Appl. Sci. 2025, 15(6), 3359; https://doi.org/10.3390/app15063359

Submission received: 23 January 2025 / Revised: 1 March 2025 / Accepted: 11 March 2025 / Published: 19 March 2025

(This article belongs to the Section Aerospace Science and Engineering)

Download

Browse Figures

Versions Notes

Abstract

:

To quantify the uncertainties in multi-dimensional flow field correlated responses caused by uncertain model parameters, this paper presents an adaptive multi-fidelity model based on gappy proper orthogonal decomposition (Gappy-POD), which integrates the two conventional approaches for enhancing the efficiency of surrogate modeling, namely, multi-fidelity modeling and adaptive sampling algorithms. The challenges surrounding the selection of initial high-fidelity samples and the subsequent incremental augmentation of these samples are addressed. The k-means clustering algorithm is employed to identify locations within the parameter space for conducting high-fidelity simulations, leveraging insights gained from low-fidelity responses. An adaptive sampling criterion, leveraging the low-fidelity projection error derived from the Gappy-POD method, is implemented to progressively augment high-fidelity samples. The results demonstrate that the adaptive model consistently outperforms random sampling methods, highlighting its superiority in terms of accuracy and reliability, providing an efficient and reliable prediction model for uncertainty quantification.

Keywords:

adaptive sampling; multi-fidelity model; multi-dimensional correlated responses; machine learning; flow field reduction

1. Introduction

The stochastic nature of fluid systems, coupled with the limitations in human knowledge representation, inevitably introduces uncertainties in computational fluid dynamics (CFDs). Establishing rigorous quantification frameworks for these uncertainties has become paramount for assessing predictive reliability in CFD applications, particularly when considering physical model parameterization as a primary uncertainty source. Contemporary methodologies for parameter-induced uncertainty quantification span from conventional Monte Carlo sampling techniques to advanced spectral approaches like polynomial chaos expansions [1]. Notably, the past decade has witnessed paradigm shifts through machine learning integration, where surrogate modeling techniques synergized with strategic experimental design dramatically curtail computational overhead while maintaining accuracy [2,3,4,5,6,7]. Wang et al. [8] provided a comprehensive review of surrogate-assisted uncertainty propagation methods.
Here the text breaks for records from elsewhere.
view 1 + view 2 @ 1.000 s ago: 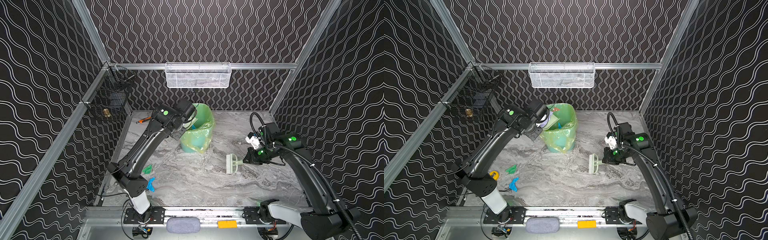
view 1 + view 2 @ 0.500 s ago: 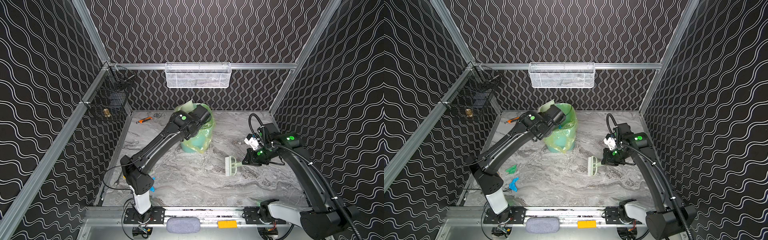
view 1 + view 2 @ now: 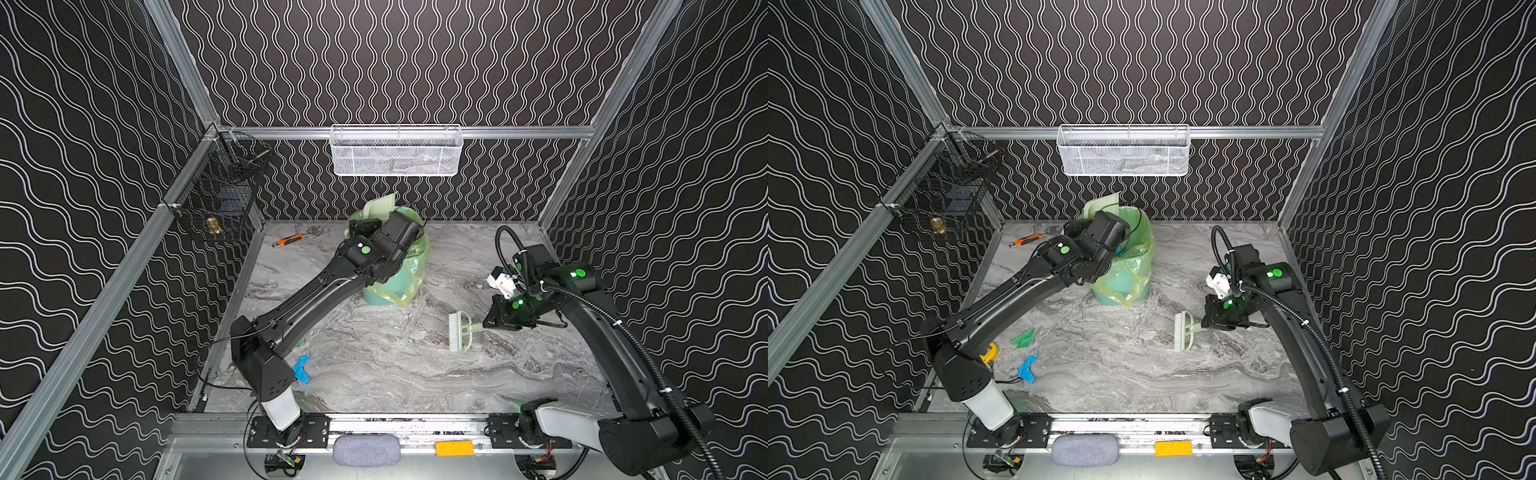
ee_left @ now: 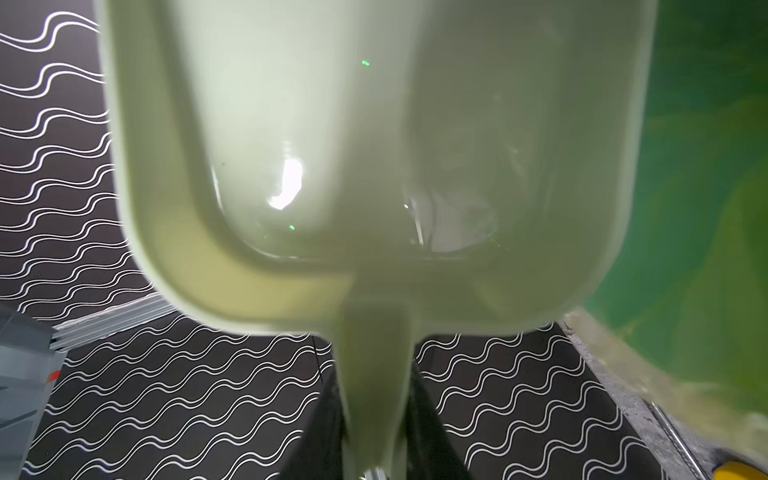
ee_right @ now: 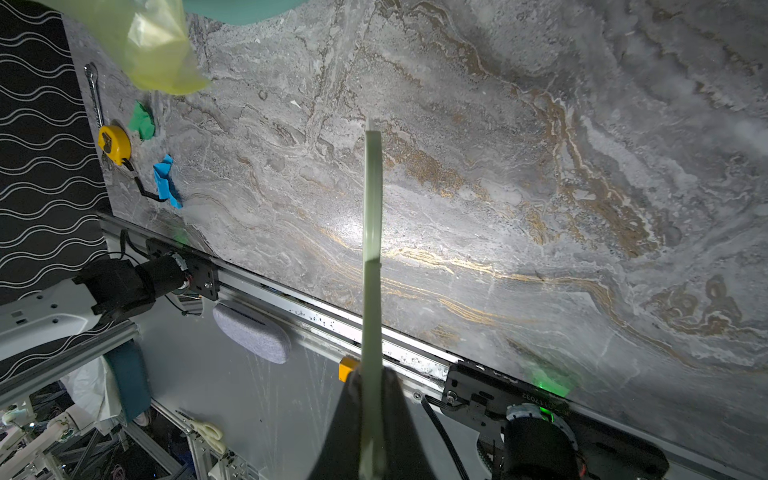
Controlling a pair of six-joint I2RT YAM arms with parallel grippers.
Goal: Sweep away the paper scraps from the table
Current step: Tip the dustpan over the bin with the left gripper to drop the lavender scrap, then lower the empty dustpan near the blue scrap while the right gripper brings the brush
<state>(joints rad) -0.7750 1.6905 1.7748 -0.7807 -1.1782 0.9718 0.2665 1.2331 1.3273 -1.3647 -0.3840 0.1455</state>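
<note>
Though L arm [image 3: 299, 307] mostly hides it, R wrist shows green scrap [image 5: 142, 121].

Here's the grey marbled desk [image 3: 395, 374], aluminium rails round it. At the back stands a teal bin [image 3: 1119, 291] lined with a yellow-green bag. Left of it, near the back corner, lies an orange-handled wrench [image 3: 291, 240]. Down the left side there's a green paper scrap [image 3: 1023, 338], a blue paper scrap [image 3: 1027, 369] near it but apart, and a yellow tape measure [image 3: 989, 353] by the edge. A slim silver spanner [image 5: 93, 89] lies along that edge too.
</note>
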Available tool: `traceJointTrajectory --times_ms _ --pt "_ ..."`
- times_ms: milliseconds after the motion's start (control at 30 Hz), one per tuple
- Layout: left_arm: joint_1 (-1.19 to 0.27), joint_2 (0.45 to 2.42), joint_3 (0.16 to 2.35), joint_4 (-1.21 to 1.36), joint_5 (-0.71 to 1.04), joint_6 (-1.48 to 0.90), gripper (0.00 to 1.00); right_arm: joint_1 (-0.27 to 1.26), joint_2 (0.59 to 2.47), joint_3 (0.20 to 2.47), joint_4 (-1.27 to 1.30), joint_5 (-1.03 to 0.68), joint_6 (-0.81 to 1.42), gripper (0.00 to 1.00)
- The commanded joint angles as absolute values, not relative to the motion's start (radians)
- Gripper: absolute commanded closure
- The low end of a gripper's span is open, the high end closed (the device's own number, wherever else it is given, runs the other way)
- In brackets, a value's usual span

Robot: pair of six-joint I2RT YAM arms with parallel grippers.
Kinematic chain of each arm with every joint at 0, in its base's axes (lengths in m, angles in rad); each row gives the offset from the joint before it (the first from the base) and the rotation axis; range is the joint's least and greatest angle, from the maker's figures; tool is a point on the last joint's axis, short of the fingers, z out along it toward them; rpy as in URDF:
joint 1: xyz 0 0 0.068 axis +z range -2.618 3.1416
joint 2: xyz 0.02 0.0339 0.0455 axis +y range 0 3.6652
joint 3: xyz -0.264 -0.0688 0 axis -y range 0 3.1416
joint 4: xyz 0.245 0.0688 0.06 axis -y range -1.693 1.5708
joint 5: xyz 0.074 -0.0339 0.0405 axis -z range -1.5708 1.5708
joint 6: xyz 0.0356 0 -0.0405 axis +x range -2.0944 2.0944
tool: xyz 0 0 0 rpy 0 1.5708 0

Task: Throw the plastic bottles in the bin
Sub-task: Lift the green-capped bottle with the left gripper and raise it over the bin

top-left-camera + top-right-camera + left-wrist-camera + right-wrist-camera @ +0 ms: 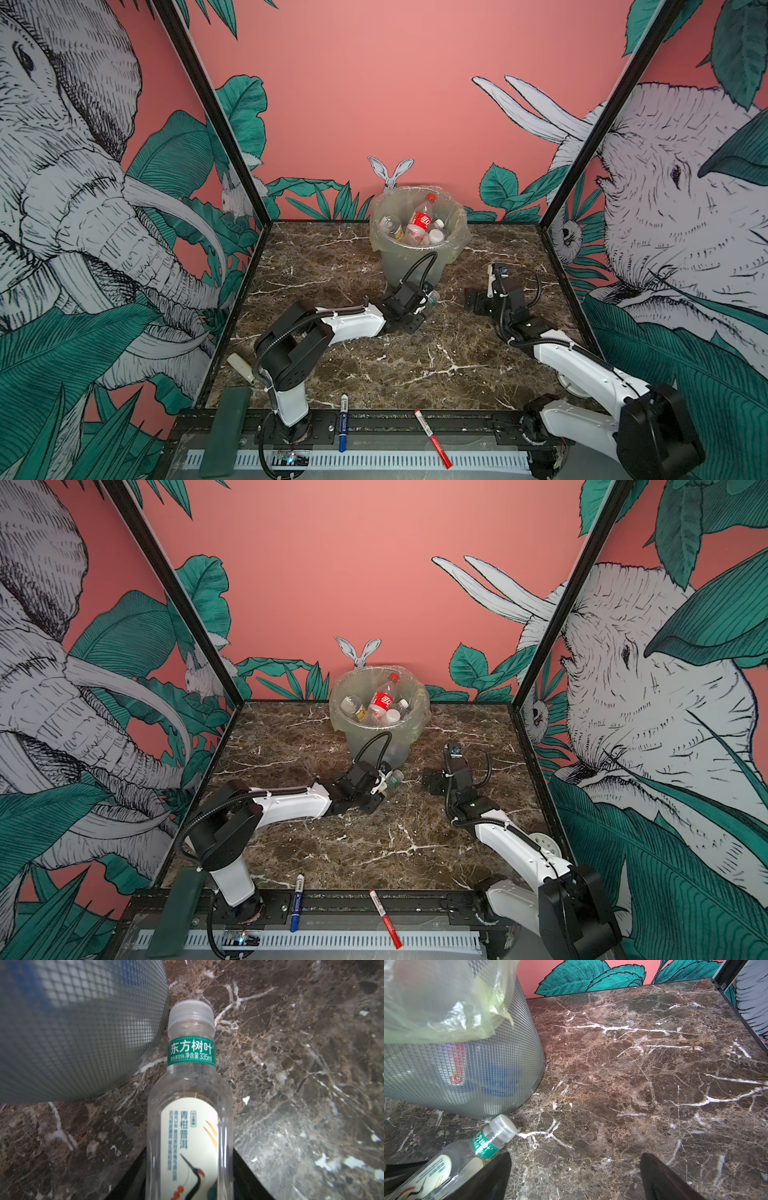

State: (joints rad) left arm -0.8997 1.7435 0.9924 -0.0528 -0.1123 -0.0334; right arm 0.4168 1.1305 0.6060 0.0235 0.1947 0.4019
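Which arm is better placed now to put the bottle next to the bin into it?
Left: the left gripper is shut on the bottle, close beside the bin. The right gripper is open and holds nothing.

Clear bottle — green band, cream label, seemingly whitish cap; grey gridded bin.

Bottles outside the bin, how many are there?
1. The bottle is beside the bin, gripped by the left gripper. Another could be hidden behind the bin.
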Motion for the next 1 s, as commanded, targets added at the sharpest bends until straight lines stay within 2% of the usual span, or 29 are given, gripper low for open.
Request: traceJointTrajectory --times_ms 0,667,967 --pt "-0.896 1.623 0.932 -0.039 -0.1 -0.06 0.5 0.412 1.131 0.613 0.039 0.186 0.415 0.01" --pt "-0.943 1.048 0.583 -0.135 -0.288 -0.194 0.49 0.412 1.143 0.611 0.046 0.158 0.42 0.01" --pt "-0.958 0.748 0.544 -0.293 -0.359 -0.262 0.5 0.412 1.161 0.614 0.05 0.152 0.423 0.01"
The precision of surrogate model-based uncertainty quantification inherently relies on the model’s predictive fidelity, whereas computational efficiency is determined by the cumulative duration of data generation, model training, and inference processes. Current methodologies for enhancing surrogate model performance primarily focus on two strategic directions:

Multi-Fidelity Integration Framework: This strategy synergizes heterogeneous simulation models by combining abundant low-fidelity data (computationally economical) with selective high-fidelity samples (accuracy-assured). Established implementations include co-Kriging architectures [9,10,11] and hierarchical neural networks [12,13], which have demonstrated enhanced cost-accuracy equilibria in complex engineering optimizations.

Sequential Sampling Methodology: Diverging from conventional static designs that predefine sample sets, this approach dynamically allocates computational resources through iterative sample selection. Guided by information entropy criteria or error minimization principles (e.g., MSE, IMSE [14,15,16]), it strategically identifies critical regions in parameter spaces for supplemental sampling.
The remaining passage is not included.